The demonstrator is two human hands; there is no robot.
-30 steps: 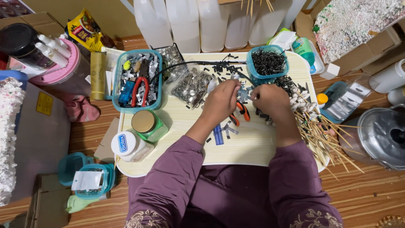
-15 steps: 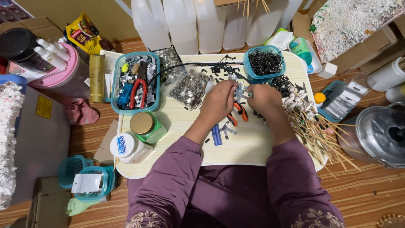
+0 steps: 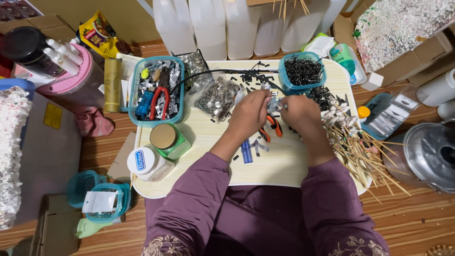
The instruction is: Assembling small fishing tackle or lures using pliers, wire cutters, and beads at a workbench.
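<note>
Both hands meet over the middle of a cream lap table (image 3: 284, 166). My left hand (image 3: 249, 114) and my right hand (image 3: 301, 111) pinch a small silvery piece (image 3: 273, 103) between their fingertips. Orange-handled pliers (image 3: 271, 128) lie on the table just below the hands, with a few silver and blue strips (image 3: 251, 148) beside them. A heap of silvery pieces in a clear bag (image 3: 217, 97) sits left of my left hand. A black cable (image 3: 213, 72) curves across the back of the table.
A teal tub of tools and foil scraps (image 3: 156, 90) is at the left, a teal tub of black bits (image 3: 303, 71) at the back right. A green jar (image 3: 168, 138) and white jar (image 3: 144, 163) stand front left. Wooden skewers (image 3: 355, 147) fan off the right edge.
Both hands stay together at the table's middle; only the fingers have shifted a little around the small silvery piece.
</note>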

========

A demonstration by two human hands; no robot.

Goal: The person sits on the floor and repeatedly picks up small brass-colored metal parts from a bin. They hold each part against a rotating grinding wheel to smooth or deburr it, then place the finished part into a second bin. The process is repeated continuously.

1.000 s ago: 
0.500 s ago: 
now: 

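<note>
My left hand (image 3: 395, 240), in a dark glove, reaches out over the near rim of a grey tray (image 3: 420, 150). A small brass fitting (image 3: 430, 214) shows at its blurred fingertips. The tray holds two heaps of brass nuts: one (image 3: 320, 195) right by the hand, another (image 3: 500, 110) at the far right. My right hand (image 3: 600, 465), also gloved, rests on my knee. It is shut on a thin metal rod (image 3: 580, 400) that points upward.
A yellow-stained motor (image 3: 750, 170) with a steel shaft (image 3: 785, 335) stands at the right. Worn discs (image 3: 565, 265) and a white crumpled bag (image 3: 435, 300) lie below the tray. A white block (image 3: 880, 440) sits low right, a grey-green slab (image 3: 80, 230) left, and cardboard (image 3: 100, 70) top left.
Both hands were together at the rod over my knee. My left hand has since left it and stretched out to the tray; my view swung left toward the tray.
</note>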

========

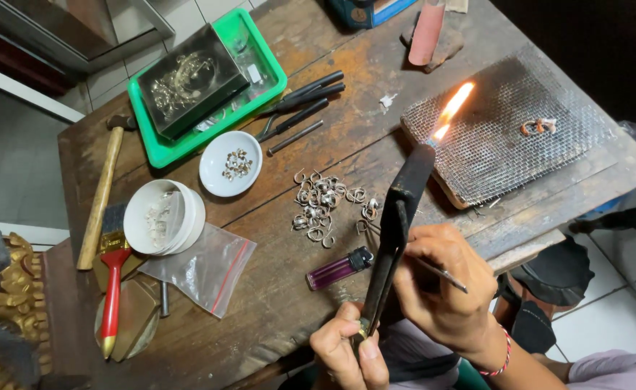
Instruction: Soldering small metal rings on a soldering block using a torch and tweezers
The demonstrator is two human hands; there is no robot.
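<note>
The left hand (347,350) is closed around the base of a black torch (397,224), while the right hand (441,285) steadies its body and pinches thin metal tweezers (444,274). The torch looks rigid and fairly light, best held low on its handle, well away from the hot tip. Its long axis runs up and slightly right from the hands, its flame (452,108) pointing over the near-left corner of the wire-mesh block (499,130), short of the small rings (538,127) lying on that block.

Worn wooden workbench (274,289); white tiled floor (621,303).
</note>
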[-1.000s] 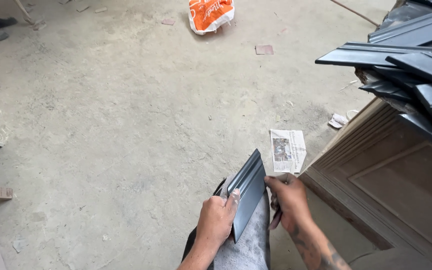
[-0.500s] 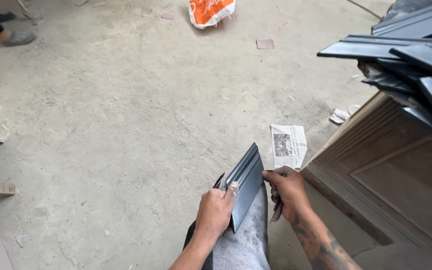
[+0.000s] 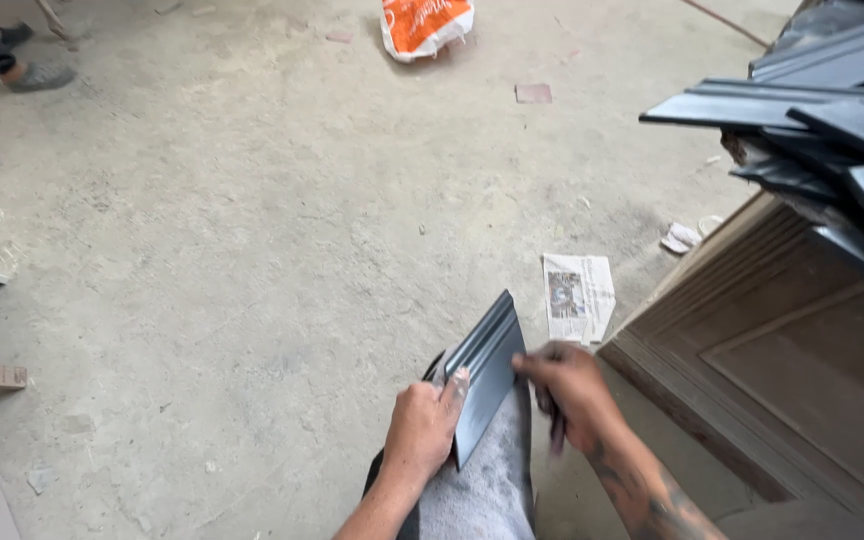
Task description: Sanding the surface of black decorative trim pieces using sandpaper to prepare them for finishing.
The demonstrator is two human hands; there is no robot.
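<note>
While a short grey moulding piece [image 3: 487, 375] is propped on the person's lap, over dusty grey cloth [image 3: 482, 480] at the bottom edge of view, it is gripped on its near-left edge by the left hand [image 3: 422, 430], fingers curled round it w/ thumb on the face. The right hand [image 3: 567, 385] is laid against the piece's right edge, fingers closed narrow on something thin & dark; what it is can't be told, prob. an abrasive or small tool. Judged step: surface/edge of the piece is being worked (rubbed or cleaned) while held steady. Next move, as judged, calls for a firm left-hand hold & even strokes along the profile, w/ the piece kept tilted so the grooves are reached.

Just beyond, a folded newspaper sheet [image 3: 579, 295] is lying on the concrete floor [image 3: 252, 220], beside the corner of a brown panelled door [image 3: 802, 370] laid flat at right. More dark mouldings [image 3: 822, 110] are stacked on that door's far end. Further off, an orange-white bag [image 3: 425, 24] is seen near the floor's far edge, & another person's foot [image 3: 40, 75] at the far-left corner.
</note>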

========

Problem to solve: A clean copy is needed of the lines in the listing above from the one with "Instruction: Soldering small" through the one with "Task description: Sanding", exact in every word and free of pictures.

Response for this exercise:
Instruction: Soldering small metal rings on a soldering block using a torch and tweezers
The demonstrator is two human hands; there is no robot.
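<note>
The left hand (347,350) is closed around the base of a black torch (397,224), while the right hand (441,285) steadies its body and pinches thin metal tweezers (444,274). The torch looks rigid and fairly light, best held low on its handle, well away from the hot tip. Its long axis runs up and slightly right from the hands, its flame (452,108) pointing over the near-left corner of the wire-mesh block (499,130), short of the small rings (538,127) lying on that block.

Worn wooden workbench (274,289); white tiled floor (621,303).
</note>
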[-1.000s] 
[-0.500s] 
[+0.000s] 
Task description: Sanding the surface of black decorative trim pieces using sandpaper to prepare them for finishing.

Here the exercise is finished.